Ausgerechnet der Frontex-Chef erinnert die EU-Staaten nun in einem Interview an ihre Pflicht, Flüchtlingen Schutz zu gewähren und betont, dass Zäune keine Lösung sind. Ungeachtet der Eigeninteressen, die die Behörde mit solchen Aussagen verfolgt, zeigt das den beschämenden Zustand der europäischen Flüchtlingspolitik.

»In Syrien herrscht noch immer ein Bürgerkrieg, in dessen Folge rund die Hälfte der Bevölkerung das Land verlassen hat. […] Je ferner der Frieden rückt, desto verzweifelter werden diese Leute. Diese Menschen verschwinden nicht. Und Europa hat weiterhin die Pflicht, ihnen Schutz zu gewähren« – viel zu selten hört man solche Sätze in der aktuellen Diskussion, die mehr und mehr von kalter Abschottungsrhetorik geprägt ist.

Umso überraschender ist, dass sie von Fabrice Leggeri, dem Leiter der europäischen Grenzschutzbehörde Frontex stammen. In einem Interview mit der ZEIT fordert er legale Wege für Flüchtlinge, mehr europäische Solidarität bei deren Aufnahme – und kritisiert die Dublin-Regelung als veraltet.

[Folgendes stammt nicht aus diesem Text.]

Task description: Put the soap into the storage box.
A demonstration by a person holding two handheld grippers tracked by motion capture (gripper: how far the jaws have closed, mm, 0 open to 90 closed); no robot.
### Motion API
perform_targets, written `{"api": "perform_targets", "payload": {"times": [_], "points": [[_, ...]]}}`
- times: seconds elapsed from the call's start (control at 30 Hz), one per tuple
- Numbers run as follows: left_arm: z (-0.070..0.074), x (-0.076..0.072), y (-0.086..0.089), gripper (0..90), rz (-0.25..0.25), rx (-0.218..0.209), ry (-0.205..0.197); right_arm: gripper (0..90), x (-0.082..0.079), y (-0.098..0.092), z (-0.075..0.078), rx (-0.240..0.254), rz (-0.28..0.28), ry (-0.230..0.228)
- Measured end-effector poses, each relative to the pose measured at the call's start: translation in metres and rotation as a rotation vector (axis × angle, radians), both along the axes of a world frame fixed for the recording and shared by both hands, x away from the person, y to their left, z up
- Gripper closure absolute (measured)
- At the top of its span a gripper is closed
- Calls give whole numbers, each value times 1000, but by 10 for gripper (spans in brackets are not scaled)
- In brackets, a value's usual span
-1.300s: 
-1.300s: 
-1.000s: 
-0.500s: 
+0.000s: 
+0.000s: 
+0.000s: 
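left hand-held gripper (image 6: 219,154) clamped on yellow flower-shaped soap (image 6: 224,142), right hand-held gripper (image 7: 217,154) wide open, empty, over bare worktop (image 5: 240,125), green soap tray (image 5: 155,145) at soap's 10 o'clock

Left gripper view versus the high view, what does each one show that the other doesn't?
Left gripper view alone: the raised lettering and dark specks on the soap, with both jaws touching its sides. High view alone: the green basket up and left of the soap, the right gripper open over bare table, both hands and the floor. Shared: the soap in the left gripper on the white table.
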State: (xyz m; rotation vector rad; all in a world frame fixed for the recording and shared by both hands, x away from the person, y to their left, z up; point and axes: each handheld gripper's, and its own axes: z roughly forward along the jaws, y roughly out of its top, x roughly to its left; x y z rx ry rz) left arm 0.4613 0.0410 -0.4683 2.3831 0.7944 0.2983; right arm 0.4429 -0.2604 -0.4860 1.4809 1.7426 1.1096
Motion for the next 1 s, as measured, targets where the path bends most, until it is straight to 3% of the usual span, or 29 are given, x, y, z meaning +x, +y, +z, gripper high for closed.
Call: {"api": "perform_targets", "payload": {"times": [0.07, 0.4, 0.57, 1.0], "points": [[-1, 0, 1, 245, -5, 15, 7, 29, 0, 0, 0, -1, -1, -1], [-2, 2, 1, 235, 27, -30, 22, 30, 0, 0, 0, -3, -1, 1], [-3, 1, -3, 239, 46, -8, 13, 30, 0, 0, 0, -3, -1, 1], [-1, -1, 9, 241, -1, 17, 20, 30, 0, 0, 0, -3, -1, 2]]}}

Das Frontex-Kerngeschäft: Abschottung Europas

Bei Frontex handelt es sich um eine Behörde, deren Aufgabe die Abschottung Europas ist – und deren Budget in den letzten Jahren enorm aufgestockt wurde. Daher darf natürlich nicht außer Acht gelassen werden, dass solche Agenturen in solchen Interviews auch ein „whitewashing“ ihrer eigenen Politik betreiben. Neben dem Budget wurden auch die Befugnisse von Frontex Ende des vergangenen Jahres massiv ausgebaut. Der klare Auftrag: Die Zahl der Flüchtlinge, die nach Europa kommen, verringern. Dabei griff Frontex in der Vergangenheit auch schon auf illegale Mittel, wie Push-Backs zurück – also auf Zurückweisungen von Flüchtlingen auf offener See.

Besonders problematisch sind vor allem die von Frontex vorangetriebenen Versuche, Grenzkontrollen zu externalisieren und Transitstaaten wie Marokko – oder eben die Türkei als Türsteher zu instrumentalisieren. Flüchtlinge sollen schon in diesen Ländern auf ihrem Weg nach Europa aufgehalten werden, so die Vorstellung von der Europäischen Kommission und Frontex (Art. 53 im Verordnungsentwurf, der den Verhandlungen im Dezember zugrundelag). Wie es um die Menschenrechte in diesen „Partnerländern“ bestellt ist, ist der Agentur dabei egal.

»Zäune können Menschen auf Dauer nicht stoppen. Sie sind keine Lösung.«

Fabrice Leggeri, Frontex-Chef

Bemerkenswert ist daher, dass sich ausgerechnet die Grenzschutzagentur nun offenbar um die vielbeschworenen „europäischen Werte“ sorgt. Die Mahnung, dass es anderer Konzepte bedarf, als Zäune zu bauen und das Leid der Menschen aus sicherer Entfernung zu ignorieren, hätte man von vielen europäischen Akteuren erwartet – nicht von Frontex, dem EU-eigenen Werkzeug zur Sicherung der Außengrenzen.